The data submitted in this EUA [Emergency Use Authorization] request were consistent with the recommendations set forth in the FDA Guidance on Emergency Use Authorization for Vaccines to Prevent COVID-19 and met the prespecified success criteria established in the protocol. In the planned interim and final analyses, vaccine efficacy after 7 days post Dose 2 was 95%, (95% CI 90.3; 97.6) in participants without prior evidence of SARS-CoV-2 infection and >94% in the group of participants with or without prior infection. (Emphasis added.)
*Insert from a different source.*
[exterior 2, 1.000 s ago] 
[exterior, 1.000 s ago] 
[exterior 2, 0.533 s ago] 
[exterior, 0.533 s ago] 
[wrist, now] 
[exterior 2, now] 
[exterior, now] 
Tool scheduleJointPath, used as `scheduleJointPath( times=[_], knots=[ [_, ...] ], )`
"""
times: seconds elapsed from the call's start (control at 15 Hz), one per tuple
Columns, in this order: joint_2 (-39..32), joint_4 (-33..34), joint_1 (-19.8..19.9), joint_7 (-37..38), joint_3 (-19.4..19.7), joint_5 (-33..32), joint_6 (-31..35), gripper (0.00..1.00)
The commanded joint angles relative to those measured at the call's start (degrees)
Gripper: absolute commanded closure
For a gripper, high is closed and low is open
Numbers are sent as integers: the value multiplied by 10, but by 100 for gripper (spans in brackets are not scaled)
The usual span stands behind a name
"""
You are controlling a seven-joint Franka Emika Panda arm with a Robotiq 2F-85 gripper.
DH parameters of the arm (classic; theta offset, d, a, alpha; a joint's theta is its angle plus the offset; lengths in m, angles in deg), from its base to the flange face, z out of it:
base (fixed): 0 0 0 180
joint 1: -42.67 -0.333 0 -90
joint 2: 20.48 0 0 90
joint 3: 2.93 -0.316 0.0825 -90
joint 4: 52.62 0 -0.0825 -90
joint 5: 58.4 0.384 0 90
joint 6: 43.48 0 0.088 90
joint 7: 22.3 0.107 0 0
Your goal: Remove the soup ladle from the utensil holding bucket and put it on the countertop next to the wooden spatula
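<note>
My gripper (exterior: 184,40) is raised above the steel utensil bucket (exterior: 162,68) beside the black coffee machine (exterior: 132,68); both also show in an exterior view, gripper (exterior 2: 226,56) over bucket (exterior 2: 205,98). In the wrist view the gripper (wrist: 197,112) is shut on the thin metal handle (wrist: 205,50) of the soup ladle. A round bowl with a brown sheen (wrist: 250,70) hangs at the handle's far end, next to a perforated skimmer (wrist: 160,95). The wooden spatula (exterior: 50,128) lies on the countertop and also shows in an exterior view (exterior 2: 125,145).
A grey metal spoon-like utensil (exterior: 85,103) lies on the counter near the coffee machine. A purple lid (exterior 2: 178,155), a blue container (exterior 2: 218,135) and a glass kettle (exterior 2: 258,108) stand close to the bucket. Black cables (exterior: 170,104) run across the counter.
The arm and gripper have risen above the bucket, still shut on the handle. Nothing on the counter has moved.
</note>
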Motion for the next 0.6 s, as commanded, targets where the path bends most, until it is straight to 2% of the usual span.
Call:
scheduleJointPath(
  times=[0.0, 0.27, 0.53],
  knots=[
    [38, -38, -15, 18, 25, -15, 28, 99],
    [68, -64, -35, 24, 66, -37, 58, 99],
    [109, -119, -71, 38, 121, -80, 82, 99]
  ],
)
However, the SARS-CoV-2 virus, which causes COVID-19, underwent numerous mutations and exchanges of genetic material, and some new variants were resistant to the vaccines. Although the original vaccines and subsequent boosters continued to offer protection against severe disease, hospitalization and death, they were less able to prevent infection.  Consequently, as of November 2022, it was estimated that about three-quarters of the U.S. population had been infected by COVID-19 at least once.  The Omicron variant, which first hit the U.S. in late 2021, was capable of partial immune escape from either previous infection or vaccination and demonstrated high transmissibility both in the U.S. and globally.
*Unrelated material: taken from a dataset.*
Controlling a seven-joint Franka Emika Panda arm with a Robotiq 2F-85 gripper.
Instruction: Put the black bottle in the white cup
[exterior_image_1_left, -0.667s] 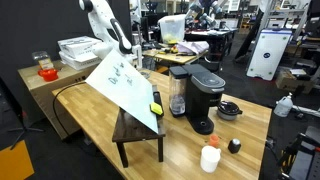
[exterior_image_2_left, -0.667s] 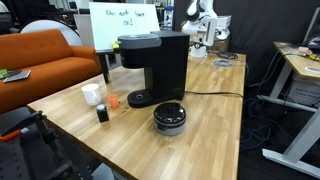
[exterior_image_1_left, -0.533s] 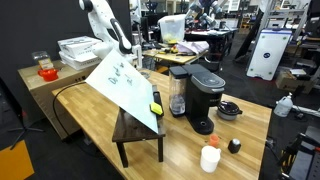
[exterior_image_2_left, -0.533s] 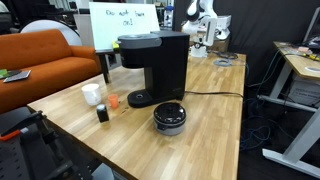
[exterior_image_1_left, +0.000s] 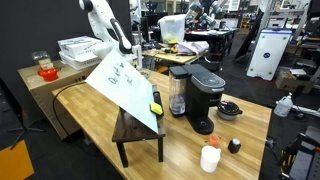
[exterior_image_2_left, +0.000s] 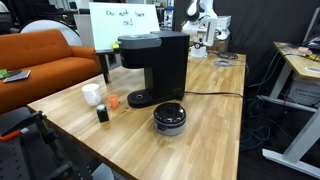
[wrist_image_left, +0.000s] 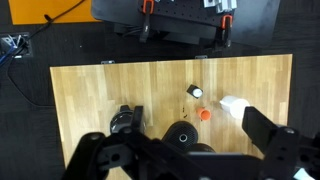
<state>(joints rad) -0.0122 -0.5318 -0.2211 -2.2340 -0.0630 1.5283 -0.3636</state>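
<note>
The arm (exterior_image_1_left: 100, 22) hangs high over the far end of the surface (exterior_image_2_left: 212, 105), and in the wrist view its fingers (wrist_image_left: 268, 135) are spread wide with nothing between them. The black bottle (exterior_image_2_left: 102, 114) stands upright toward the other end, near an edge, just beside the white cup (exterior_image_2_left: 92, 94) and a small orange piece (exterior_image_2_left: 113, 101). The likeliest trouble, I judge, is the coffee machine (exterior_image_2_left: 155, 62): it is tall and roughly between arm and bottle, so a low path could clip it. Closing on so small a bottle could also nudge the cup or push the bottle toward the edge. Bare wood lies open on the sides away from the machine.
</note>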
The currently dominant variant of the SARS-CoV-2 virus is a hyper-mutated, immune-evasive derivative of Omicron called JN.1.  Fortunately, there is some cross-reactivity for neutralizing antibodies between JN.1 and XBB.1.5, the virus whose spike protein is the immunogen in the most recent COVID booster, which is why that booster (introduced last September) is moderately effective at preventing serious illness, hospitalization, and death.
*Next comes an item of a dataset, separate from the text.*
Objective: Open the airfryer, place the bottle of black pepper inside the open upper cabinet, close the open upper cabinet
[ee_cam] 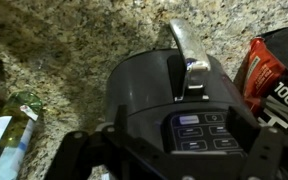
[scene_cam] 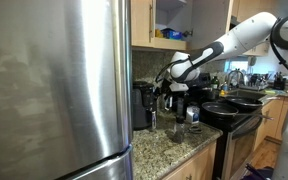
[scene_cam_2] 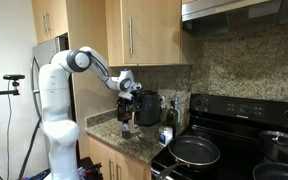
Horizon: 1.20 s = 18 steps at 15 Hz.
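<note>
As the gripper (ee_cam: pixel 174 150) hangs over the airfryer (ee_cam: pixel 149 95), its jaws gape empty.

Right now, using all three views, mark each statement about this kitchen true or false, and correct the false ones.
1. The light honey-wood upper cabinet stands open. True.
2. The gripper grasps a bottle. False: it is open and empty, over the black boxy airfryer.
3. The countertop is plain white. False: it is speckled granite.
4. A round black frying pan sits on the black stove. True.
</note>
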Motion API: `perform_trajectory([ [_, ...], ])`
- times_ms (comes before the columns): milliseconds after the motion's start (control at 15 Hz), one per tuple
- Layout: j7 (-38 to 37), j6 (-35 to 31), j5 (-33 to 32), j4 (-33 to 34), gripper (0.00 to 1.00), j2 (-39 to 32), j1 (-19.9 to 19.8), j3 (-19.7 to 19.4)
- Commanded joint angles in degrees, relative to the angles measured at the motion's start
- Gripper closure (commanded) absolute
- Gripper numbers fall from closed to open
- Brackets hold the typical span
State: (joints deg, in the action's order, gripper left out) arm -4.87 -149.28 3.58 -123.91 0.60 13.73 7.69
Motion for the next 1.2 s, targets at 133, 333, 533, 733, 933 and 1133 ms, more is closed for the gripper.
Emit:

But, as Scripps Research’s Dr. Eric Topol says: “That’s luck, folks. It may not happen again with the next ‘updated’ booster in 2024 or 2025.”  If a future booster were to be a poor match for the dominant circulating virus, we could experience the return of a new deadly, pandemic surge of infections.

On January 4, the Progressive Policy Institute released a report that was an important reminder of the value to society of COVID vaccines.  Its retrospective component, based on the available evidence, describes the economic and health benefits of a rapidly developed COVID-19 vaccine in comparison to theoretical scenarios that include no vaccine and a more rapid roll-out of the vaccine at the onset of 2021. It concludes:

Employing conservative assumptions, the report finds that the COVID-19 vaccines saved 2.9 million lives, prevented 12.5 million hospitalizations, and saved $500 billion in hospitalization costs. This is in comparison to the counterfactual scenario of no successful vaccine, relying instead on the development of natural immunity through infection.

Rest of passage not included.